Whenever I have doubts about the performance of a particular method, I try to run a simulation study to examine how well the method works under similar conditions. Below is a simple example using R for the case you are describing. Note that I set the true proportions equal for the two groups and to a value that is somewhere in between what you actually observed in the two samples. Therefore, the simulation provides the empirical Type I error rate of the test. It should hopefully be close to .05. Setting the number of iterations large enough will ensure that the simulation error is small. Also, note that I once run the test without and once with Yates' continuity correction to see whether this is relevant here.
iters <- 100000
n <- 23000
p <- 0.0027
x1i <- rbinom(iters, n, p)
x2i <- rbinom(iters, n, p)
pval1 <- rep(NA, iters)
pval2 <- rep(NA, iters)
for (i in 1:iters) {
pval1[i] <- chisq.test(matrix(c(x1i[i], n-x1i[i], x2i[i], n-x2i[i]), nrow=2, byrow=TRUE), correct=FALSE)$p.value
pval2[i] <- chisq.test(matrix(c(x1i[i], n-x1i[i], x2i[i], n-x2i[i]), nrow=2, byrow=TRUE), correct=TRUE)$p.value
}
round(mean(pval1 <= .05), 3)
round(mean(pval2 <= .05), 3)
Here are the results from one run:
> round(mean(pval1 <= .05), 3)
[1] 0.05
> round(mean(pval2 <= .05), 3)
[1] 0.04
So, the test performs nominally when not using Yates' continuity correction. With the correction, the test is slightly conservative.

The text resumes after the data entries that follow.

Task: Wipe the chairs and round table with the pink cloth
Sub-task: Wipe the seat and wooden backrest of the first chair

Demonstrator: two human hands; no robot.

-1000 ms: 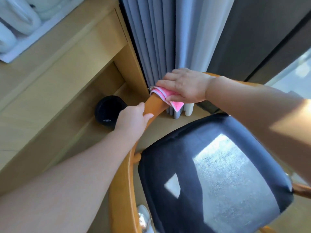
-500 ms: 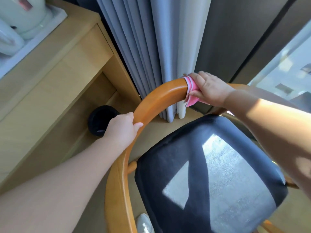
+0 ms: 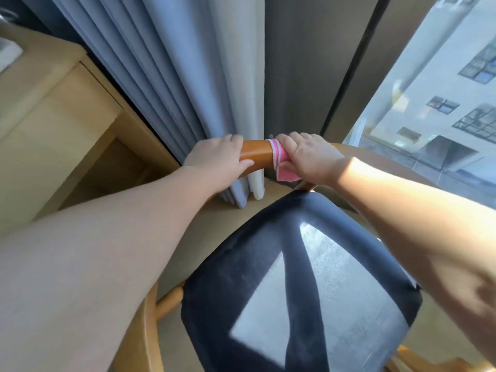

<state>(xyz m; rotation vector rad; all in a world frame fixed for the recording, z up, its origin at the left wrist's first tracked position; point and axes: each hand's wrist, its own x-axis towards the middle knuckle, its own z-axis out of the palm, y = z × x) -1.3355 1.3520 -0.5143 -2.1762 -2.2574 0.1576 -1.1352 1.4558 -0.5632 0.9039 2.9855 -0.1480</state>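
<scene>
Left fingers: the fingers (image 3: 233,140) curl over the top of the glossy orange-brown curved wooden back rail (image 3: 255,156), with the thumb pressed against its near face, so the grip is closed round the rail.
Left hand: the left hand (image 3: 217,159) sits just left of the bare stretch of rail, with a bare forearm running down to the lower left.
Right fingers: the fingers (image 3: 288,142) wrap down over the soft pink cloth with pale stripes along one edge (image 3: 280,158) and clamp it against the rail.
Right hand: the right hand (image 3: 308,157) is just right of the bare wood, near the left hand but not touching it.
Cloth position: it is folded over the top of the rail under the right palm, and one loose corner hangs below the hand.
Hands counted: two, both on the same rail.
Chair: one wooden armchair, its rail a smooth rounded bow. One short round spindle (image 3: 169,302) shows at lower left.
Seat: one dark navy padded fabric cushion with rounded corners (image 3: 236,264), matte and slightly napped, crossed by two bright sunlit patches.
Curtain: blue-grey pleated fabric (image 3: 166,76) in several vertical folds with a paler panel beside it, hanging just behind the rail.
Desk: pale flat-fronted wooden unit (image 3: 53,116) at left, with an open recess.
Window: one glass pane (image 3: 429,84) at right, with a pale building outside.
</scene>
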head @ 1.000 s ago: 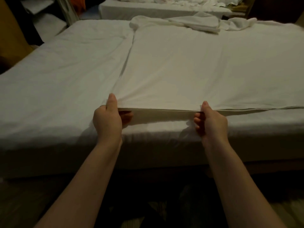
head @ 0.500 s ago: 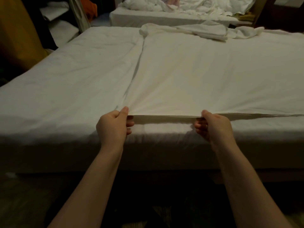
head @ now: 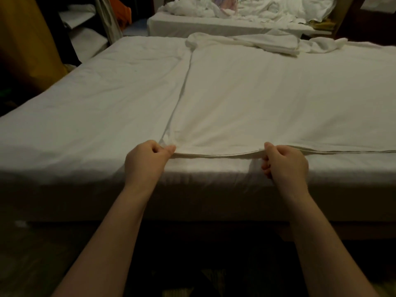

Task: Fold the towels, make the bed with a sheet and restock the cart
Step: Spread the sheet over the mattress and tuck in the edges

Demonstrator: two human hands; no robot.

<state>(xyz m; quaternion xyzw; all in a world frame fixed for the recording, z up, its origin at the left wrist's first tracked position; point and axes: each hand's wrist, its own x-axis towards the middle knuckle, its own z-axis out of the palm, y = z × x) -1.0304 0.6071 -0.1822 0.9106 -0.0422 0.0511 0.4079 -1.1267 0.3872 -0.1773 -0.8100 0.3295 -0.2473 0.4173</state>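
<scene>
— While the sheet [head: 267, 99] lies flat on the bed [head: 85, 116], where are the hands?
— Left hand [head: 147, 161] pinches its near corner; right hand [head: 285, 163] grips the near hem further along, both at the bed's edge. Crumpled towels [head: 278, 45] sit at the far side.

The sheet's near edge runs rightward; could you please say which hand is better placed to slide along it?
Probably right: the right hand pinches the sheet mid-edge, hem continuing beyond it; the left hand anchors the corner.

Bedroom, two beds [head: 107, 116], rumpled linens [head: 246, 9]
</scene>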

If you want to find out about the power of the test, you can set the true proportions to two different values and then rerun the simulation.
Best Answer
The standard formula for testing equality of 2 proportions (using the normal approximation) uses a pooled estimate of the proportion that is appropriate when the null of equal proportions is true. In your case the proportions are not equal, so the pooled proportion is not appropriate.

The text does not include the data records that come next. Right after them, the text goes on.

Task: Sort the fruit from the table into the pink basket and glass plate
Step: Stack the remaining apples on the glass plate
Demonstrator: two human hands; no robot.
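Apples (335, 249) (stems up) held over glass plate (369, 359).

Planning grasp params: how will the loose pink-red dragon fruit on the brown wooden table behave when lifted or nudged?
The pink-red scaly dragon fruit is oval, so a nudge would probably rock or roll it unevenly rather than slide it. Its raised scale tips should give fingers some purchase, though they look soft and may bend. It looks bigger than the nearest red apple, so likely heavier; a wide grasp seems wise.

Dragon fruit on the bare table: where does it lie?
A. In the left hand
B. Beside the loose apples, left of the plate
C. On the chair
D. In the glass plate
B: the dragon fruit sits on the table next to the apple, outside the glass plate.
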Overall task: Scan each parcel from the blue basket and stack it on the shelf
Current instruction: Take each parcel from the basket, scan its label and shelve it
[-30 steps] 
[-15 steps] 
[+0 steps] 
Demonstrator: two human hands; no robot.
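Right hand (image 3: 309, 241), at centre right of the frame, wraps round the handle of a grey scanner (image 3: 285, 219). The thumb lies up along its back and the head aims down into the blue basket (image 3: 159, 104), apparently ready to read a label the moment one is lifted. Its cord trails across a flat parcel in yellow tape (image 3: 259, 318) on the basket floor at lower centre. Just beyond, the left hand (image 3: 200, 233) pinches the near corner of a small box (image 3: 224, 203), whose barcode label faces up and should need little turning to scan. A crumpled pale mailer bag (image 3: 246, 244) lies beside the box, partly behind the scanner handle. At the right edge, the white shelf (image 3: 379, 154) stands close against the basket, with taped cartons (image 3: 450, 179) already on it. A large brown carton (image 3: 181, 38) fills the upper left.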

One option is that you can code the formula that does not pool the proportion, then compute the p-value, etc. from the normal approximation.

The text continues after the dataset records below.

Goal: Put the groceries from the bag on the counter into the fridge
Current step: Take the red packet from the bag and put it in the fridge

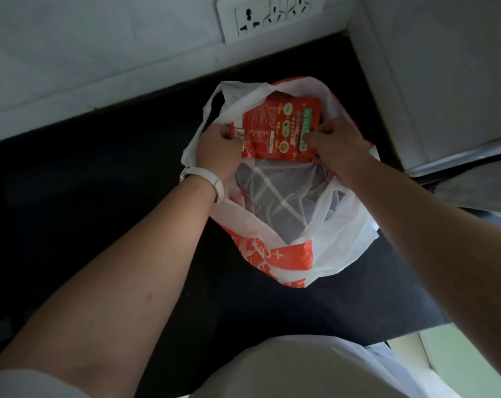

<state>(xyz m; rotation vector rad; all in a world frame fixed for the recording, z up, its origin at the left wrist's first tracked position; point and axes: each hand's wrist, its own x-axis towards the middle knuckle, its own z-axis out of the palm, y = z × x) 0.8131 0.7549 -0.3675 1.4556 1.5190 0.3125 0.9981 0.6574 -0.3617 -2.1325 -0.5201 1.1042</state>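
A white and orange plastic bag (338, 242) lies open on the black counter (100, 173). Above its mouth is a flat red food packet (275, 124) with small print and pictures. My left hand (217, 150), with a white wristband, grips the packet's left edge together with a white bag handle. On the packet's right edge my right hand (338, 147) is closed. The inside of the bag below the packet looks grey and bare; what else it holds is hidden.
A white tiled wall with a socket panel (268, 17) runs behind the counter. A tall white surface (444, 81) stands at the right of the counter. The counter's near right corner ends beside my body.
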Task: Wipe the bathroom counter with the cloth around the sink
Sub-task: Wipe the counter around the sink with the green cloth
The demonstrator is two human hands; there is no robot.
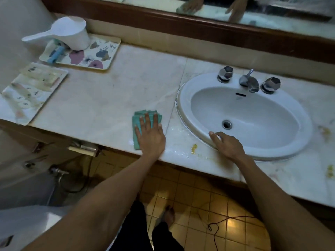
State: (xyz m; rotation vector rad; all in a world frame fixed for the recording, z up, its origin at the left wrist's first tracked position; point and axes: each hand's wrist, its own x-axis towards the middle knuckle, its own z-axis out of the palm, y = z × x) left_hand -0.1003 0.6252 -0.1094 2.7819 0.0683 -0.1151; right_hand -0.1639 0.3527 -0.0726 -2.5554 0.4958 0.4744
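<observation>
Left hand point(151, 136) lies flat, fingers spread, pressing the folded cloth point(143, 122) onto the counter point(108, 98), left of the sink point(184, 98). Yellow stain point(194, 148) lies sinkward, nearer the right hand point(226, 144), which rests empty on the rim.

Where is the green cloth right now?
The green cloth lies flat on the counter near its front edge, pressed under the left hand, just left of the sink.
</observation>
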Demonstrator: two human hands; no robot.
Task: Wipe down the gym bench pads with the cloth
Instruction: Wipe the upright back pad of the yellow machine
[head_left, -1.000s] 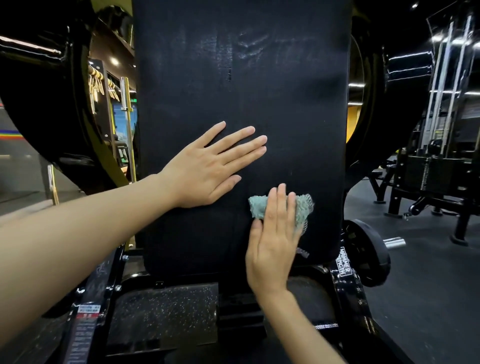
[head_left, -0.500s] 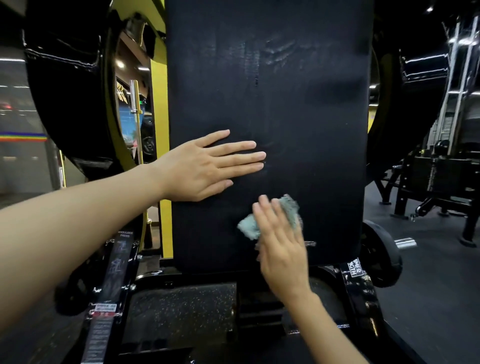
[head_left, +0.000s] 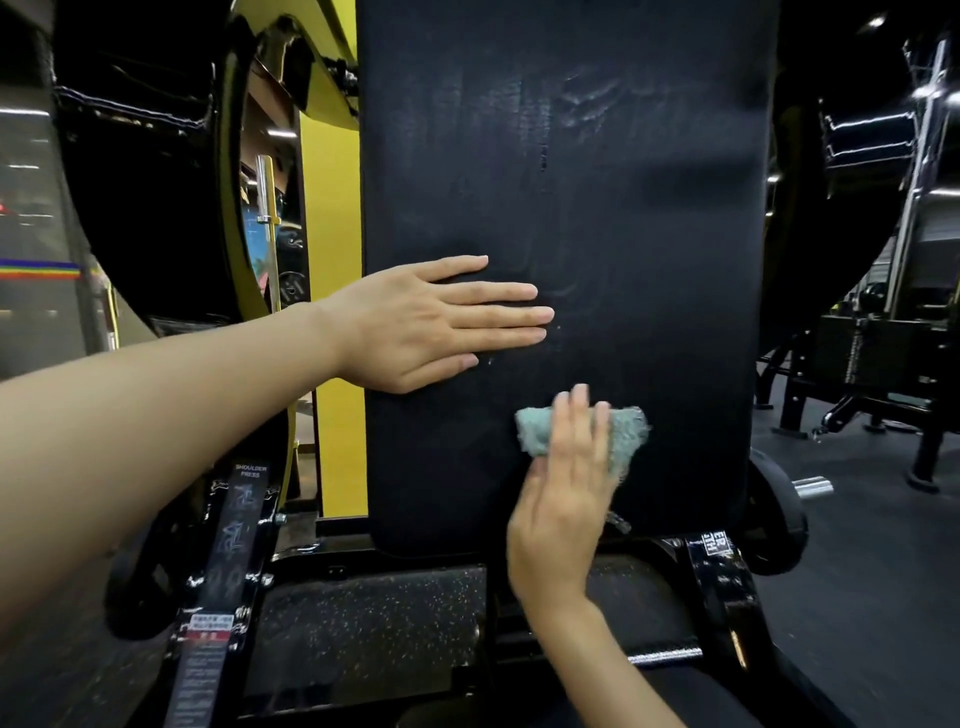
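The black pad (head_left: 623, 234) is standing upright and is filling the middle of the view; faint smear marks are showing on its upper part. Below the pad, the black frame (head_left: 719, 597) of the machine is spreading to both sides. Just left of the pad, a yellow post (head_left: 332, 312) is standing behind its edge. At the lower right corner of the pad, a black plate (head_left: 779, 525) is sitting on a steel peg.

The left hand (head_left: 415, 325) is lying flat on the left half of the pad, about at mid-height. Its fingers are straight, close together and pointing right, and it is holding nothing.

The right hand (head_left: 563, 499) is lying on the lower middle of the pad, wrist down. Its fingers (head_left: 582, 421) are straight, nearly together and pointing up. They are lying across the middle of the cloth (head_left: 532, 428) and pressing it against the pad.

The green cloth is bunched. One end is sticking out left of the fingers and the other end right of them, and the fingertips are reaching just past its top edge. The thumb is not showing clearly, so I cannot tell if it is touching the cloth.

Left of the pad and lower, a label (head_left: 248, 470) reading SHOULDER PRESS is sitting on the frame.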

Another option is to just use
prop.test
but ignore the p-value part and look to see if the confidence interval includes the C value that you are interested in. If C is not in the interval then that is equivalent to rejecting the null and if C is in the interval then that is equivalent of a p-value greater than alpha (not enough evidence to reject). You don't get an exact p-value, but you get the same decision.